Previous Part: The Transformation: The Birth of Chandrika
Warm kisses from Chandrika! I would highly recommend that you read the previous part of this gay sex story. What follows here continues where we left off earlier. So read on and enjoy. Please remember this is an honest and true story in every sense.
Afternoons were the most interesting time of the day. Numerous sessions with Kabir Bedi and Shashi Kapoor had me smiling and happy all day long. My sexual fantasies were all about handsome men making love to me, kissing me and touching me in my erogenous zones.
And guess what? The only woman in all these fantasies was me. I was a normal teenager and did like girls. But I was slightly more interested in mature men than school and college girls. I never avoided the opposite sex.
It was May 1987. A new family, The Subramanians, moved in next door. Uncle was also a Government servant and served the Pay and Accounts office. He was transferred to Mumbai from Ujjain on a 3-year deputation. They were a family of 4, Uncle, Aunt, Karthik, their teenage son and Karthik’s Grandma.
They were a perfect family. Uncle was an absolute gentleman, and aunt was very homely. Aunty would regularly enquire about me and ask if I needed anything. Even if I refused, she would surely send something or the other to eat. She was like a mother to me, and I miss her even today.
Karthik and I became good friends and would spend a lot of time studying together, watching TV, and even talking about girls. We were thick as thieves. Karthik would even sleep over at my place at night. It was always Maniamma and me only, and now occasionally Karthik.
Chandrika afternoons, as I called them, were very private, and I took them very seriously. I would ensure that I am not disturbed when I was with Kabir, Shashi and now my new paramour Feroze (Khan).
It was very important that Chandrika spend quality time with her fictional lovers and satisfy their male libido. For Chandrika, it was her calling. I had now ‘matured.’ I started to wear normal sarees and mom’s salwars apart from the Amrapali dress that I had almost perfected.
Maniamma started leaving the housekeys with Sharadha Aunty instead of carrying them home. Maniamma would sometimes finish the whole day’s work and not turn up at night. I would study late nights and had Karthik for company. We were like one family
Let me stop talking about Chandrika here and talk about Karthik for a change. I am sure you all have already figured it out by now. But nevertheless
Karthik was a typical Tam Brahm, studious, religious, honest and dedicated to the core.
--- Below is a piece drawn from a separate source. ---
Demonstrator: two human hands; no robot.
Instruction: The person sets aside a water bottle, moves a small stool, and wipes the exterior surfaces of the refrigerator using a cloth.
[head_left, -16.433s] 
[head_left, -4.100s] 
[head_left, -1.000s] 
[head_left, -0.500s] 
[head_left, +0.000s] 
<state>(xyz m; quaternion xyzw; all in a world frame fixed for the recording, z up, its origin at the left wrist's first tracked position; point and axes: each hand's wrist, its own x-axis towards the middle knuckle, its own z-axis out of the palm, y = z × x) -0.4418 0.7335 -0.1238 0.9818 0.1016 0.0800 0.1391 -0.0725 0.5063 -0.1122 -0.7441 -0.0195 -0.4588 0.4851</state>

Like his father, he aspired to be a Chartered Accountant with the sole aim of starting his consultancy firm. He was a hardworking, non-assuming bloke and would spend as much time with his books as possible. Karthik and I would study together on some days of the week.
It helped both of us to stay focused on our goals. Now, Karthik was like any other normal guy next door, bespectacled, average and not the type girls would turn around for a second look. He did confide in me that he liked a girl in his class.
But she wouldn’t take him seriously and that it would never have worked out for him. Poor chap, but as I said, he had bigger ambitions than sulk over lost love. He would make an ideal Husband.
On one Friday, I decided to reward myself with a Chandrika afternoon. I spent the day thinking about the man with who I wanted to be in bed. He unleashed his sexual energies on and inside me. Guess who turned up on the list? Jackie, it was.
I remember him as a sex symbol. I fantasized about how he was crazy for me and wanted to make love. I reached home and started preparing for Jackie. I decided to wear one of my mom’s authentic Kerala single-piece saree, a nice off-white cotton saree with a light blue border.
This was going to be a long afternoon. I really wanted to reward myself for the academic effort I had put in that week. I fantasied about Jackie getting impatient and wanting to ravage my body that very instant. I was dressing, and I, for one, wasn’t going to give it to him that easily. So I took my time.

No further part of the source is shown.